Leo Houtsonen

Personal information
- Date of birth: 25 October 1958
- Place of birth: Pieksämäki, Finland
- Date of death: 5 June 2019 (aged 60)
- Place of death: Kuopio, Finland
- Position: Midfielder

Youth career
- Kuopion Palloseura

Senior career*
- Years: Team / Apps / (Gls)
- 1975–1977: Kuopion Palloseura / 63 / (5)
- 1978–1980: Oulun Palloseura / 80 / (15)
- 1981: Kuopion Palloseura / 29 / (10)
- 1982-1983: Oulun Palloseura / 54 / (14)
- 1984–1987: Kuopion Palloseura / 74 / (16)
- 1991-1992: Kings Kuopio
- 1992: Kuopion Palloseura / 7 / (0)
- 1993: Kings Kuopio

International career
- 1978–1986: Finland / 45 / (1)

= Leo Houtsonen =

Finnish footballer (1958–2019)

Leo Houtsonen (25 October 1958 - 5 June 2019) was a Finnish footballer.
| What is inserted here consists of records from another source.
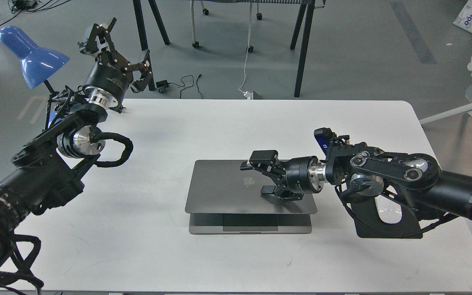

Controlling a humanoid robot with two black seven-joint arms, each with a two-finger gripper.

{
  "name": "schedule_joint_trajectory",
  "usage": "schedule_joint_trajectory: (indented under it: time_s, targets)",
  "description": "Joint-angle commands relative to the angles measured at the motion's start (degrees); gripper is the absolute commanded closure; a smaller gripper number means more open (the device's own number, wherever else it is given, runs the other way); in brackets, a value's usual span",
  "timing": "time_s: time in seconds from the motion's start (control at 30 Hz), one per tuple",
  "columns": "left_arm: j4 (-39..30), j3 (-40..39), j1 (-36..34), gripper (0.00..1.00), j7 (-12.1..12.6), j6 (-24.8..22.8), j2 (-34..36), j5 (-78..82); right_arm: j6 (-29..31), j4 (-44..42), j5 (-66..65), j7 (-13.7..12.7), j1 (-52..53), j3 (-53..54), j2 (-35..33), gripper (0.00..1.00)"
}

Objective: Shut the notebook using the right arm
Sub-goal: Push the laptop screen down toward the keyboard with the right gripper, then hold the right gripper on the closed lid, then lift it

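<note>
The notebook (223, 188), space-grey with a dark apple logo on its lid, lies mid-table. Its lid is tilted low over the base. Only a front strip of the base with part of the trackpad (250, 222) shows. My right arm comes in from the right. Its gripper (262, 174) is open, with its fingers spread, and rests on the right half of the lid beside the logo. My left gripper (115, 55) is open and empty, raised at the far left corner of the table, well away from the notebook.
A black mouse pad (383, 229) with a white mouse (387, 213), partly hidden by my right arm, lies right of the notebook. A blue lamp (31, 53) stands at the far left. Table legs and cables stand on the floor behind the white table (137, 246).
</note>
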Motion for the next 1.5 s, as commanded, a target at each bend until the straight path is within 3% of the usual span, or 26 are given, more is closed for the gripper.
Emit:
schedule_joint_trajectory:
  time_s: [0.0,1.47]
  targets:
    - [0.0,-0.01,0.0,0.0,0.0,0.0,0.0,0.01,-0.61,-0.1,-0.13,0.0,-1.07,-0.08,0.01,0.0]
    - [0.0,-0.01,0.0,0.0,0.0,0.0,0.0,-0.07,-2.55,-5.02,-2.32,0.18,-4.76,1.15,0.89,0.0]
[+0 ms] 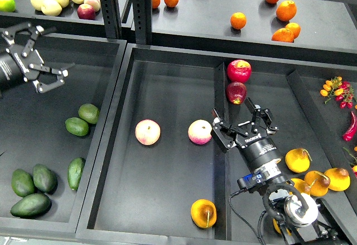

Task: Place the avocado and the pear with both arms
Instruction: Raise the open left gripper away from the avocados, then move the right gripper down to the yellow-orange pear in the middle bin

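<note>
The slim dark green avocado (75, 173) lies in the left tray, beside the plumper avocados. A pear (203, 213), orange-yellow with a brownish blotch and a thin stem, lies at the front of the middle tray. My left gripper (40, 52) is open and empty, raised over the back of the left tray, well away from the avocado. My right gripper (241, 123) is open and empty, over the divider between the middle and right trays, behind the pear and apart from it.
Plump avocados (77, 126) lie in the left tray. Two pale apples (148, 131) sit in the middle tray. Red apples (238, 70) and more pears (297, 160) are in the right tray. Oranges (285, 10) sit on the back shelf. Peppers (350, 125) lie at the far right.
</note>
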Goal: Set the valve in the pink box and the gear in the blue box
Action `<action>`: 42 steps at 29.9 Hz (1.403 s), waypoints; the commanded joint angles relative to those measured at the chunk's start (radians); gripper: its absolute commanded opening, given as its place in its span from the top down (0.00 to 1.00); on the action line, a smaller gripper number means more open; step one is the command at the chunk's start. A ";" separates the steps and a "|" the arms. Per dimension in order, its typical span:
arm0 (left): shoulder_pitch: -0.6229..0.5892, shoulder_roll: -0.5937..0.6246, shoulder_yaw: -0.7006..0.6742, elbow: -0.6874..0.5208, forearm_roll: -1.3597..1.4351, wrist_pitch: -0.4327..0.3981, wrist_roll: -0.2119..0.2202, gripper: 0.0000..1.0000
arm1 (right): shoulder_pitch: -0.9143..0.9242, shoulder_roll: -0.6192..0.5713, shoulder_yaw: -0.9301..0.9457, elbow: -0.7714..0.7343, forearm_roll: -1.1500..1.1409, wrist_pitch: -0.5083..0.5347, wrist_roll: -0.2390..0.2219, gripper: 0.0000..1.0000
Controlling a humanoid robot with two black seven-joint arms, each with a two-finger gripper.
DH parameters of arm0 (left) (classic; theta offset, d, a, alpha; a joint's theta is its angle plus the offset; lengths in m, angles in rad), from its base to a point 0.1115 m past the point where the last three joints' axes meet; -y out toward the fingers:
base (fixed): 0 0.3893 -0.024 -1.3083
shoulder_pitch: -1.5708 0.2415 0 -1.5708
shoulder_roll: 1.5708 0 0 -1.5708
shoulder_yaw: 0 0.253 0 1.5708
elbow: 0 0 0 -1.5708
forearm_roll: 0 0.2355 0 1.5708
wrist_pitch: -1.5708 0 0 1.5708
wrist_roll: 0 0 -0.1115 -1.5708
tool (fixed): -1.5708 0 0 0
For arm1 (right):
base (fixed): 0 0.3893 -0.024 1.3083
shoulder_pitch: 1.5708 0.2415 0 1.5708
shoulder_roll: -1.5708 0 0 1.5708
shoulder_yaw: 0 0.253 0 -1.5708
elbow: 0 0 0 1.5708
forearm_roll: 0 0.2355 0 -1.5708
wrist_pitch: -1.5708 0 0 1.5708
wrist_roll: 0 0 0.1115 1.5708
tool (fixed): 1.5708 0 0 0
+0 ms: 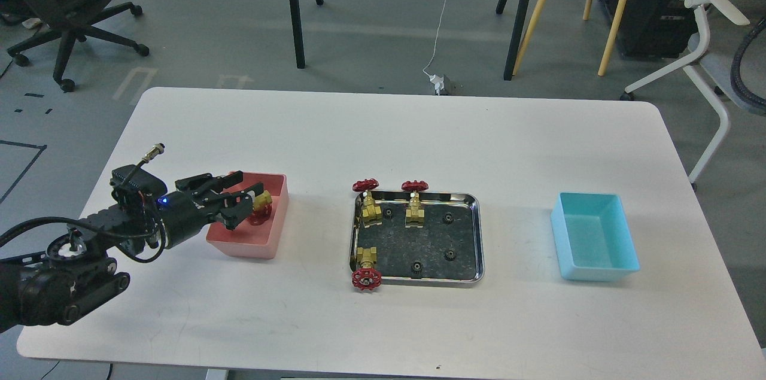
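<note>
My left gripper (242, 195) reaches in from the left over the pink box (246, 246), with its fingers spread open. One valve (261, 207) lies inside the pink box just past the fingertips, its red handwheel down and free of the fingers. Three more valves (370, 206) (414, 203) (365, 270) lie in the steel tray (479, 236), their handwheels over its rim. Several black gears, one of them (447, 219), lie on the tray floor. The blue box (595, 236) stands empty at the right. My right gripper is out of view.
The white table (395, 134) ends close behind the pink box on the left and near the blue box on the right. Chairs, tripod legs and cables stand on the floor beyond the far edge.
</note>
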 commanded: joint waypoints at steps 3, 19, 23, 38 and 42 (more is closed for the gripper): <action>-0.006 0.006 -0.010 -0.016 -0.044 0.019 0.000 0.15 | 0.001 -0.001 0.000 0.000 0.000 -0.001 0.000 0.01; -0.339 0.152 -0.485 -0.010 -0.753 -0.587 0.126 0.01 | 0.000 0.003 -0.167 0.156 -0.083 0.042 0.044 0.01; -0.477 0.193 -0.487 0.047 -0.982 -0.731 0.208 0.01 | -0.005 0.003 -0.259 0.288 -0.202 0.042 0.047 0.01; -0.707 0.183 -0.475 0.134 -1.019 -0.817 0.214 0.01 | -0.055 0.005 -0.478 0.747 -0.851 0.042 0.075 0.01; -0.730 0.181 -0.475 0.142 -1.019 -0.816 0.216 0.01 | -0.052 0.047 -0.552 0.754 -0.934 0.042 0.104 0.01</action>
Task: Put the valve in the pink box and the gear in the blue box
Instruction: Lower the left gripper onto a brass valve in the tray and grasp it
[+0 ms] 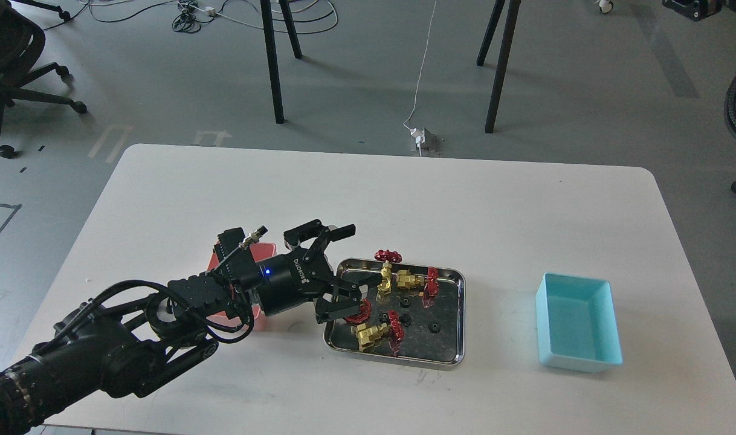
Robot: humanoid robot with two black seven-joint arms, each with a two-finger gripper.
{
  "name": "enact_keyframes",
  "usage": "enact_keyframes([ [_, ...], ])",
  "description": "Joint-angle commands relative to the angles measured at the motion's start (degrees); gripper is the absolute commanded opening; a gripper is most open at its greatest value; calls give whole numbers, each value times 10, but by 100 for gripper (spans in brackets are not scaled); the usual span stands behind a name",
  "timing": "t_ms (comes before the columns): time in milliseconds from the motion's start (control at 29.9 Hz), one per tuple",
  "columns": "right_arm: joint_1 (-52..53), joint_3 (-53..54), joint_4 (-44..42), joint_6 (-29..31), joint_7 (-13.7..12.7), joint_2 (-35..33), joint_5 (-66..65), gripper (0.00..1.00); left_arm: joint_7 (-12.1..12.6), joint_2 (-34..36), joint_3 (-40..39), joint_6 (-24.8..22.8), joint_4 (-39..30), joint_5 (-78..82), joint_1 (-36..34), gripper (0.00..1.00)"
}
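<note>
— What did the valve (373,334) look like?
— Yellow brass, with a red wheel. It lay in the shiny tray (446,356), in the lower middle of the frame.
— And the left gripper (351,261)?
— Its fingers were wide apart, over the tray's left edge.

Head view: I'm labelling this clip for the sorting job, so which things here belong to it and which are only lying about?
Part of the job:
- valves in the steel tray
- gears, also in the tray
- pink box, mostly hidden by the arm
- blue box
- left gripper, open at the tray's left end

Lying about:
- office chair
- floor cables
- stand legs
</note>
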Motion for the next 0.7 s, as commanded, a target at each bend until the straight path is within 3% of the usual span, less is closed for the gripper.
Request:
enact_keyframes([
  [0,9,0,0,-1,0,1,0,99,0,-39,28,0,55,0,-1,100],
  [669,38,-4,-5,-11,-1,2,0,99,0,-122,44,0,211,0,1,99],
])
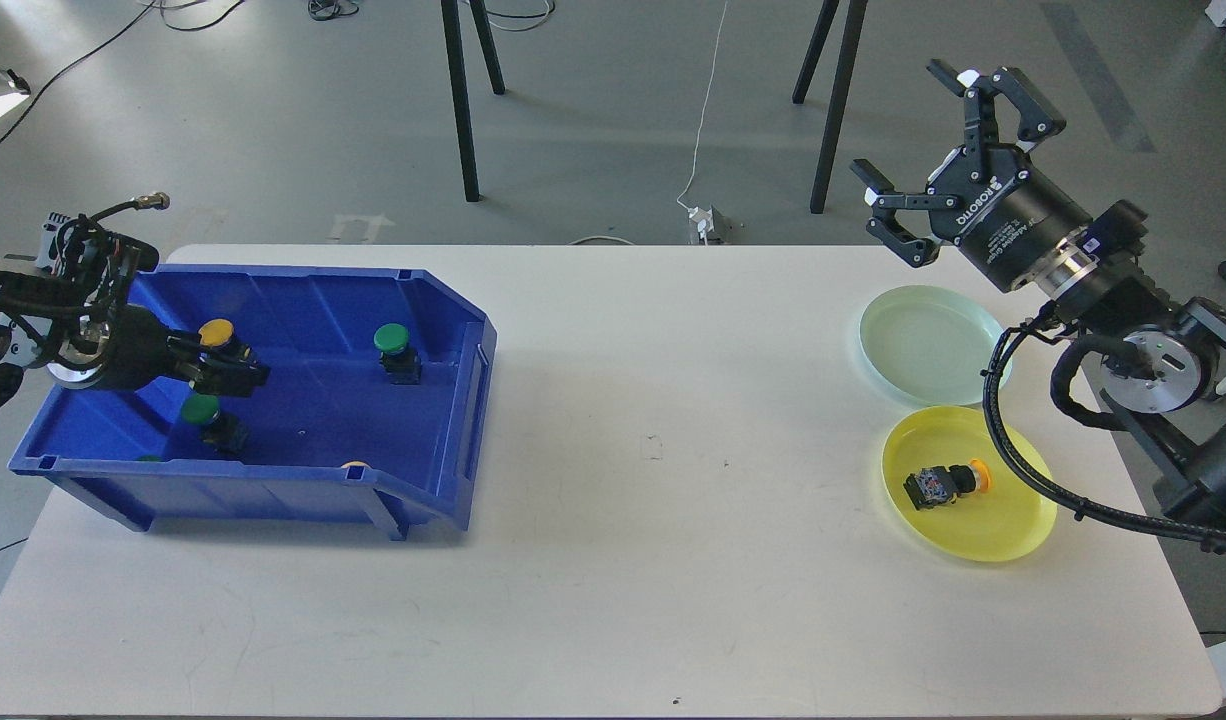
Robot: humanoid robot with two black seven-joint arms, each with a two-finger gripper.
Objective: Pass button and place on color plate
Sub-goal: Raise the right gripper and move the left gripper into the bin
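Note:
A blue bin on the table's left holds a yellow-capped button and two green-capped buttons. My left gripper reaches into the bin from the left. Its dark fingers lie at the yellow button's black body, between that button and the nearer green one. I cannot tell whether they grip anything. My right gripper is open and empty, held high above the table's far right. A yellow plate holds an orange-capped button lying on its side. A pale green plate is empty.
Two more button caps peek over the bin's front wall, one green and one orange. The white table spans the view. My right arm's cable hangs over the plates' right edges. Stand legs rise behind the table.

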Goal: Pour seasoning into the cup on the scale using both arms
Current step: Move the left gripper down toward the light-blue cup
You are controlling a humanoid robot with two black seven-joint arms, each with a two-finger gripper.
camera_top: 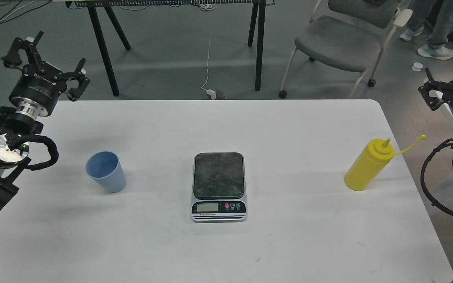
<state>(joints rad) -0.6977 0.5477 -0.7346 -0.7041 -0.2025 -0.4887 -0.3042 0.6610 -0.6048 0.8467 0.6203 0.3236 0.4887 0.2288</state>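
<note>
The light blue ribbed cup stands upright on the white table, left of centre. The scale sits in the middle with a bare dark plate. The yellow seasoning bottle stands near the right edge, its tethered cap hanging off to the right. My left gripper hovers open at the far left, above and behind the cup, holding nothing. My right gripper is at the right edge, beyond the table and behind the bottle, only partly in view.
Beyond the table's far edge are black table legs, a grey chair and a person's feet. A white cable lies on the floor. Black cables loop by my right arm.
</note>
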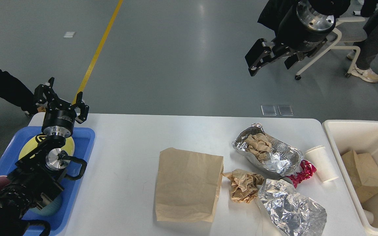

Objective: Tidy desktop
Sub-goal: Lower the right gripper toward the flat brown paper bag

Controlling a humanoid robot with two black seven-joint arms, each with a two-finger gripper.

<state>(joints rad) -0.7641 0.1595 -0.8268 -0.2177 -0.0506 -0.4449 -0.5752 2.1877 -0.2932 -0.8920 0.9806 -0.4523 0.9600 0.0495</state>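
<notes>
Pretty bright, even overhead light here, with a pale streak of glare down the grey floor (205, 49) and soft, short shadows under the paper bag (189, 183) on the white worktop (126, 157). The crumpled foil (290, 209) throws sharp little highlights. Focus is decent across the frame, though the black right pincer (271, 57) up top looks slightly smeared and loses detail.

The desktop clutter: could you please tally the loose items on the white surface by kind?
On the desktop:
Brown paper: 2, flat paper bag, crumpled wad
Foil: 2, foil tray, foil sheet
White paper cup: 1
Red shiny wrapper: 1
Total: 6
</notes>
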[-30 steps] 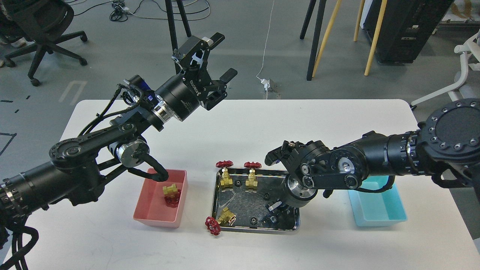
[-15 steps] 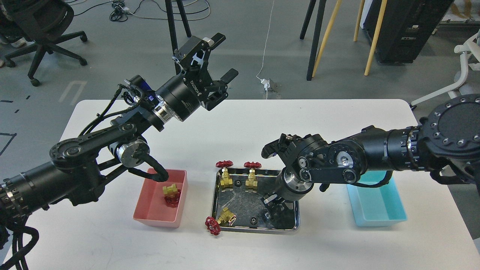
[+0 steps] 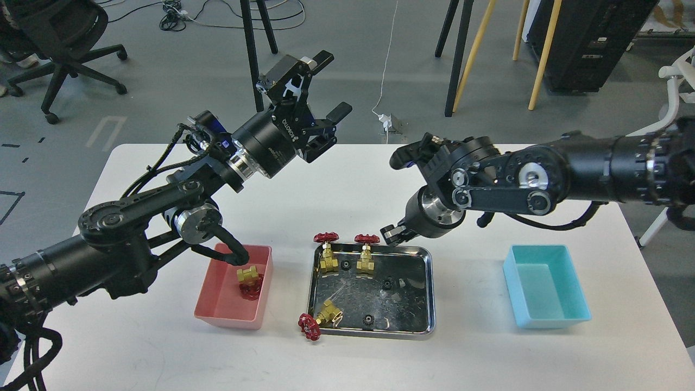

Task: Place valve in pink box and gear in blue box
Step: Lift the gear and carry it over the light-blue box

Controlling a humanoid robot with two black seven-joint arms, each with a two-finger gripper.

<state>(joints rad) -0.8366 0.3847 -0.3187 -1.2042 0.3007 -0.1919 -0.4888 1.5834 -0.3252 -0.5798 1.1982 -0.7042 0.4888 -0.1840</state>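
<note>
Looking down, I see one valve (image 3: 248, 281) lying in the pink box (image 3: 217, 304), two valves (image 3: 347, 254) upright at the steel tray's (image 3: 429, 293) far edge and a fourth valve (image 3: 316, 319) tipped over its near-left rim. Tiny black gears (image 3: 387, 283) lie in the tray; the blue box (image 3: 564, 320) sits right of it on the tabletop (image 3: 478, 358). My left end effector (image 3: 324, 87) is raised with fingers spread wide, gripping nothing; my right end effector (image 3: 392, 234) hovers above the tray's far edge, too dark to tell its state

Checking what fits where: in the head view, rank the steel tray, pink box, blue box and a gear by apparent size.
1. steel tray
2. pink box and blue box: look alike, unranked
3. gear
</note>
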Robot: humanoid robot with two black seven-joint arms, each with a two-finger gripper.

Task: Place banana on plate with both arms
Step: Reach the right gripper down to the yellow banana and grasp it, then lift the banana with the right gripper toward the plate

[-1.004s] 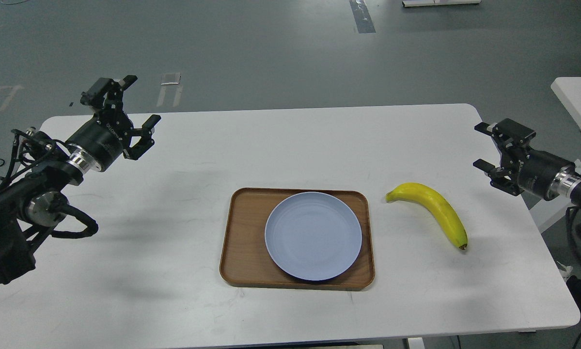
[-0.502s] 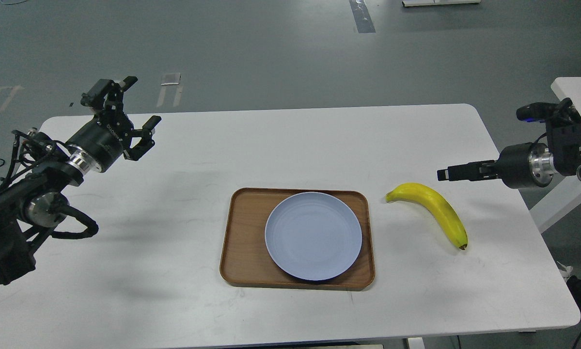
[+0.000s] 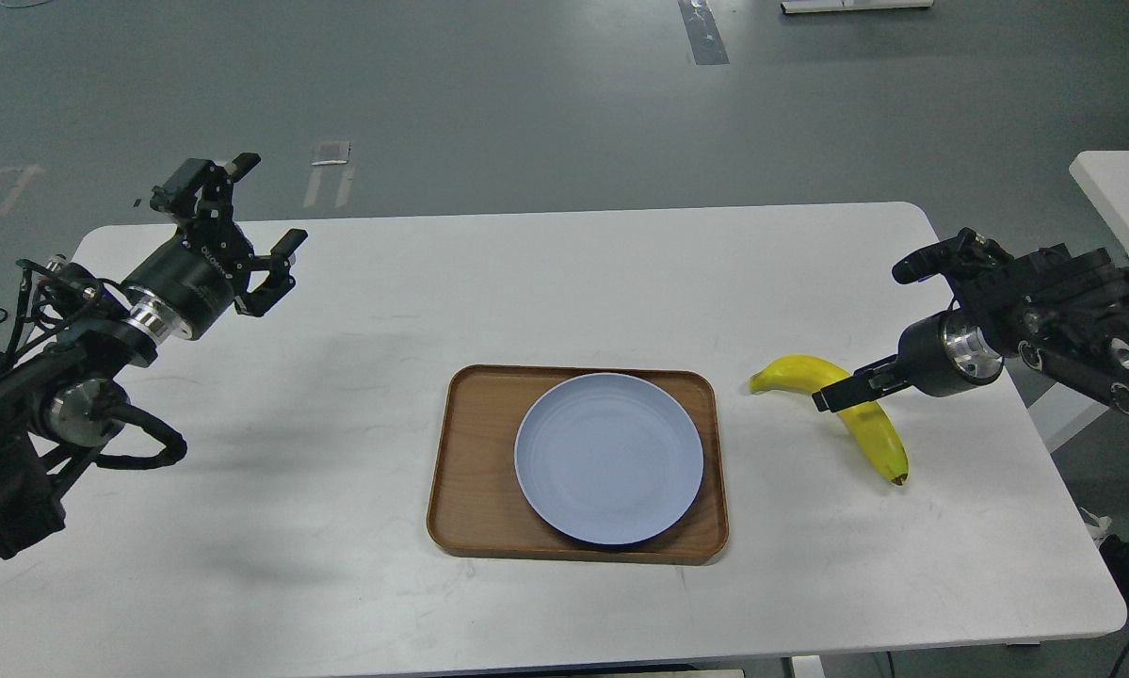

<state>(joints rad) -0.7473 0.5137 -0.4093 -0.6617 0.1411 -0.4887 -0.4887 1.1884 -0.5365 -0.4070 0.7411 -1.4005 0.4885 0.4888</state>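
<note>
Overlapping the banana point(image 3: 863, 421), right pincer point(image 3: 832, 395); opening unclear.

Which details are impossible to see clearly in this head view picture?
- Right gripper: seen edge-on and dark over the banana, so whether it is open or touching is unclear.
- Banana's middle: hidden by that gripper.
- Tray: its centre is covered by the plate.

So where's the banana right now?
The banana lies on the white table, right of the wooden tray holding the plate, with the right claw over its middle.
</note>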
He played in 45 matches for the Finland national football team from 1978 to 1986. In his career he played for Kuopion Palloseura and Oulun Palloseura. He was born in Pieksämäki to refugees from Karelia, but was raised in Kuopio. He was part of Finnish under-18 national team that won silver in under-18 UEFA european championships held in 1975, losing 0-1 to England in final. During his career he was approached by Newcastle United and Norwich City but he turned those offers down. Along with his footballing career he held civilian job in a financing company and was active in his local orthodox church.